-- What you have to do --
Could you reproduce, from the records below, everything from the line with "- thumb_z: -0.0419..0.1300" down to the line with "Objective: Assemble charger", keeping both of those lines and changing nothing?
──────── Dataset ────────
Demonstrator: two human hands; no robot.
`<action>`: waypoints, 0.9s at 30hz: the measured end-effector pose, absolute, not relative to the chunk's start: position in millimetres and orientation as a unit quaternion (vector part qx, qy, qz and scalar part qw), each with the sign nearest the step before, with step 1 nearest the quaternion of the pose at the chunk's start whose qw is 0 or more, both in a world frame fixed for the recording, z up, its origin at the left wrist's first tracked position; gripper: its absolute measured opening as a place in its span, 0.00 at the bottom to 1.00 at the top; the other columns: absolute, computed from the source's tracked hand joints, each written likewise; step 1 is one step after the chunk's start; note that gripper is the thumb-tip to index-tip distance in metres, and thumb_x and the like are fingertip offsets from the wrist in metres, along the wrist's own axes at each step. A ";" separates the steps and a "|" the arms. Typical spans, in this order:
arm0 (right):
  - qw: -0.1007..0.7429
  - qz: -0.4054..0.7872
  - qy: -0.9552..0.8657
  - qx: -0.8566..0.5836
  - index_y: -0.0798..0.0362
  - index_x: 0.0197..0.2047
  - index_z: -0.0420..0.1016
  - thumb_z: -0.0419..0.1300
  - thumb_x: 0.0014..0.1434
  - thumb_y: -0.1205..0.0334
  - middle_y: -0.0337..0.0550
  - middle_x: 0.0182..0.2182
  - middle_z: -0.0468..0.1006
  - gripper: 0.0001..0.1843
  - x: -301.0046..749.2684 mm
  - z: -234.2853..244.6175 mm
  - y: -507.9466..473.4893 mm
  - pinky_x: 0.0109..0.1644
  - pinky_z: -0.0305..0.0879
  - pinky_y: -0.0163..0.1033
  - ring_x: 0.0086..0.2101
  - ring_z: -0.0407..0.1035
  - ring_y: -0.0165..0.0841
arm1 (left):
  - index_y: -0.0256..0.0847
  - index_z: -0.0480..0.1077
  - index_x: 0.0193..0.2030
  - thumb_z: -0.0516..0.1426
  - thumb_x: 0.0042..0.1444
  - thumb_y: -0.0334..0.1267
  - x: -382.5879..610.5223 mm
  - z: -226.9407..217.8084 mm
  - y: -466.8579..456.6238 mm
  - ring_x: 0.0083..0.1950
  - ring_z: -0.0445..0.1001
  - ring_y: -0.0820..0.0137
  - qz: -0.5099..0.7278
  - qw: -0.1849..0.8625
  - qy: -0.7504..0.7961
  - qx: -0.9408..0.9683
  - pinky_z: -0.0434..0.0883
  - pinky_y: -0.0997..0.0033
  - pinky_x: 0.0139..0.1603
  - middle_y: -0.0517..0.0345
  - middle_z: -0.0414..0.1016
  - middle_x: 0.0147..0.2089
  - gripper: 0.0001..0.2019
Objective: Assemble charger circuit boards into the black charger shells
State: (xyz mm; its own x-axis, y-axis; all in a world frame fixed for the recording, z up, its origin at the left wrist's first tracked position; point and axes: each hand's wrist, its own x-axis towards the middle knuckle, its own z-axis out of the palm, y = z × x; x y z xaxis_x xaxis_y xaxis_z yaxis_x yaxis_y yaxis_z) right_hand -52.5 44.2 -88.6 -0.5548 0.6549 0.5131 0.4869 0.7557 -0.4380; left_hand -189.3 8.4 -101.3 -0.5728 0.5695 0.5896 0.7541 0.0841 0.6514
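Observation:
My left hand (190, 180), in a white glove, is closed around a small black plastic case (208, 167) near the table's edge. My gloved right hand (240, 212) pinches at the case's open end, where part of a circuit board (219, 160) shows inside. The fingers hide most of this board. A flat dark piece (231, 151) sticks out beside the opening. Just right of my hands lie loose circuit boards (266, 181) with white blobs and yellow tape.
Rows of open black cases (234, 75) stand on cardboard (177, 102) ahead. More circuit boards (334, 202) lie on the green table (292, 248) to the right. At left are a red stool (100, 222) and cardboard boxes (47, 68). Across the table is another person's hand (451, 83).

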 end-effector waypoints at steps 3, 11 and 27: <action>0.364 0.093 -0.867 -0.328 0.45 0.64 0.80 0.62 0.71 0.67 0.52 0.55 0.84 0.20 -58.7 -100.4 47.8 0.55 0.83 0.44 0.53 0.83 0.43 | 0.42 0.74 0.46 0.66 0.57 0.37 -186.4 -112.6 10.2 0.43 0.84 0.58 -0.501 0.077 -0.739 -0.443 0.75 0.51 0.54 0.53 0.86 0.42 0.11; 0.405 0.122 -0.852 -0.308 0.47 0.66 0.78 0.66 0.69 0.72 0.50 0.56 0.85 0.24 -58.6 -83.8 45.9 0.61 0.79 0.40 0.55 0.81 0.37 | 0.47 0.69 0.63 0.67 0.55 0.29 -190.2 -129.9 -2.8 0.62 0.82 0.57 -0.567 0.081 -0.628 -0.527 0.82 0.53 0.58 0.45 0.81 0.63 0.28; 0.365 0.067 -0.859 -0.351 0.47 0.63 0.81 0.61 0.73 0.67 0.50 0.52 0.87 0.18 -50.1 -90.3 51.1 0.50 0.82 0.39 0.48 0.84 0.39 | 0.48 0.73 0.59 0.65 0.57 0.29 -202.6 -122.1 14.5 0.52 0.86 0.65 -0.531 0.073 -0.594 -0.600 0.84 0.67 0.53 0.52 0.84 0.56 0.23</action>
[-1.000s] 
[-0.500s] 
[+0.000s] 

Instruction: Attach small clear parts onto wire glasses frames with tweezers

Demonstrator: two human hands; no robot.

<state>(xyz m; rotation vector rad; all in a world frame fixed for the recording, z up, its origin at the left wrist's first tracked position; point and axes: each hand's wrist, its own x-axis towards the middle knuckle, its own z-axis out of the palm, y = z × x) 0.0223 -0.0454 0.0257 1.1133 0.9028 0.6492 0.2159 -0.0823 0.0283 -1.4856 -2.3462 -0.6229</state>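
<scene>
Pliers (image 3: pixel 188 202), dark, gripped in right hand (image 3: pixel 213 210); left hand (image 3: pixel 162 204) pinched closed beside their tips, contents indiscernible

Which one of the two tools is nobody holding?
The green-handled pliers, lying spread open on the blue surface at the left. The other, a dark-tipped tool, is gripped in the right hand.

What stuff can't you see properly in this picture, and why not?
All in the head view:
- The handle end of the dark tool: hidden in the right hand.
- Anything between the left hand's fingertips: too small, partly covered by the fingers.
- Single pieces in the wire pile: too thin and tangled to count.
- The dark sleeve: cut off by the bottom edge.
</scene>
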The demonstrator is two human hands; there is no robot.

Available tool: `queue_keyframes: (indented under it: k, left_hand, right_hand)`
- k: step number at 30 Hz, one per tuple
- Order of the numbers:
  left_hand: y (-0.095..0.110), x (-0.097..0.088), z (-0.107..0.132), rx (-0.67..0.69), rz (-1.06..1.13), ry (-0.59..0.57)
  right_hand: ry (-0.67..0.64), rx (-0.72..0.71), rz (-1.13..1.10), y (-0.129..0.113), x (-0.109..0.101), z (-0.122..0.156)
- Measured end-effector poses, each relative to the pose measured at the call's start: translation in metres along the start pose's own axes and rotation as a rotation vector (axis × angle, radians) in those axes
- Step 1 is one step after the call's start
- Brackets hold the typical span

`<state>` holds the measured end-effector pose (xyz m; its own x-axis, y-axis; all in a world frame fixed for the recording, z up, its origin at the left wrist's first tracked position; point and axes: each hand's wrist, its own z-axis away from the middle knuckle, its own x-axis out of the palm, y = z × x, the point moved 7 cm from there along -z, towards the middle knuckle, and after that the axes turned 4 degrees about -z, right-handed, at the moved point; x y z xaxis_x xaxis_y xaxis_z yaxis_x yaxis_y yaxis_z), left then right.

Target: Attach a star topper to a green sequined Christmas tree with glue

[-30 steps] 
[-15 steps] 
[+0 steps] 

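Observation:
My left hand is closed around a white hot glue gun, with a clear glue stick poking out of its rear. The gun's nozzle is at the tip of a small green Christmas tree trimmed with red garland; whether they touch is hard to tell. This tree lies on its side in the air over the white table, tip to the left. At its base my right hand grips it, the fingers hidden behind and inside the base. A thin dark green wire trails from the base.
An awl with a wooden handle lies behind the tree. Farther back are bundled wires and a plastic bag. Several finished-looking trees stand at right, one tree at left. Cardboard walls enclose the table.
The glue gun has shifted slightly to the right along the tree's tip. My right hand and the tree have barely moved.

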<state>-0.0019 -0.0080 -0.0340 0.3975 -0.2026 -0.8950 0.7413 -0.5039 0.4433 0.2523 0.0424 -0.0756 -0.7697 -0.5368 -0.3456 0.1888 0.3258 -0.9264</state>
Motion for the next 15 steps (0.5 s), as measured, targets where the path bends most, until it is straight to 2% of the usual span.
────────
-- Reply --
  - thumb_z: -0.0419..0.1300
  - thumb_x: 0.0014..0.1434
  - thumb_y: -0.1205..0.0334
  - middle_y: -0.0337..0.0550
  - middle_x: 0.0182..0.2182
  - middle_z: -0.0468..0.1006
  - gripper: 0.0001..0.1843
  - x: -301.0046..749.2684 mm
  - z: -234.2853..244.6175 mm
  - y: -507.9466..473.4893 mm
  - pinky_x: 0.0109..0.1644
  - pinky_z: -0.0305..0.0879
  - pinky_y: -0.0163..0.1033
  - ring_x: 0.0086..0.2101
  - ring_z: -0.0407..0.1035
  - ring_y: -0.0165..0.0841
arm1 (left):
  - index_y: -0.0256..0.0847
  - index_z: -0.0480..0.1077
  - index_x: 0.0193..0.2030
  - thumb_z: -0.0516..0.1426
  - thumb_x: 0.0042..0.1444
  - thumb_y: -0.0334..0.1267
  - x: -382.5879..610.5223 mm
  - z: -226.9407..217.8084 mm
  - y: -466.8579..456.6238 mm
  - ring_x: 0.0083..0.1950
  - ring_z: -0.0445..0.1001
  - ring_y: -0.0820..0.0137
  - qz: -0.5099..0.7278
  - qw: -0.1849..0.8625
  - qy: -0.7504..0.7961
  - qx: -0.9408..0.9683
  - pinky_z: -0.0434..0.0883
  - pinky_y: -0.0997..0.0033
  - pinky_x: 0.0139..0.1603
  - middle_y: -0.0517..0.0345
  - middle_z: -0.0414..0.1016
  - middle_x: 0.0147..0.2089
  - gripper: 0.0001..0.2019
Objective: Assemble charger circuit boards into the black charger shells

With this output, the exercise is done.